## Work instruction
In the material below, transcribe every line from the first through the line holding "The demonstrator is", exactly, and stop after that line.
»»
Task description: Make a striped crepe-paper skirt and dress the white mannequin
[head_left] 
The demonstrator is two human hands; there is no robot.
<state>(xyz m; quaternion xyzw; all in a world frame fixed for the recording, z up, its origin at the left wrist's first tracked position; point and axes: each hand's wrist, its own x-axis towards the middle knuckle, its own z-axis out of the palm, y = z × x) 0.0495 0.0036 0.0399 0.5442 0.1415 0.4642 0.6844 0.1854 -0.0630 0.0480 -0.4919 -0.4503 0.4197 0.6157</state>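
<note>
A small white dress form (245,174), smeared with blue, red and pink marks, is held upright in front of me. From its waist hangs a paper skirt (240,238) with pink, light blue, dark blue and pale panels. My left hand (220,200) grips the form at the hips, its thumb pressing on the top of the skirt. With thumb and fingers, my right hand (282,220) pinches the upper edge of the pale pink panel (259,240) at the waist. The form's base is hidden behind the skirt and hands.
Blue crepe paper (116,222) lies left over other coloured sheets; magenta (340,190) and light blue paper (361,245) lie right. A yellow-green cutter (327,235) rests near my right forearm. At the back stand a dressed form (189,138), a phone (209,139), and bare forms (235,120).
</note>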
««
## Solution for this task
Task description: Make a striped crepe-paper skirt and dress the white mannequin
[head_left] 
The demonstrator is two human hands; there is no robot.

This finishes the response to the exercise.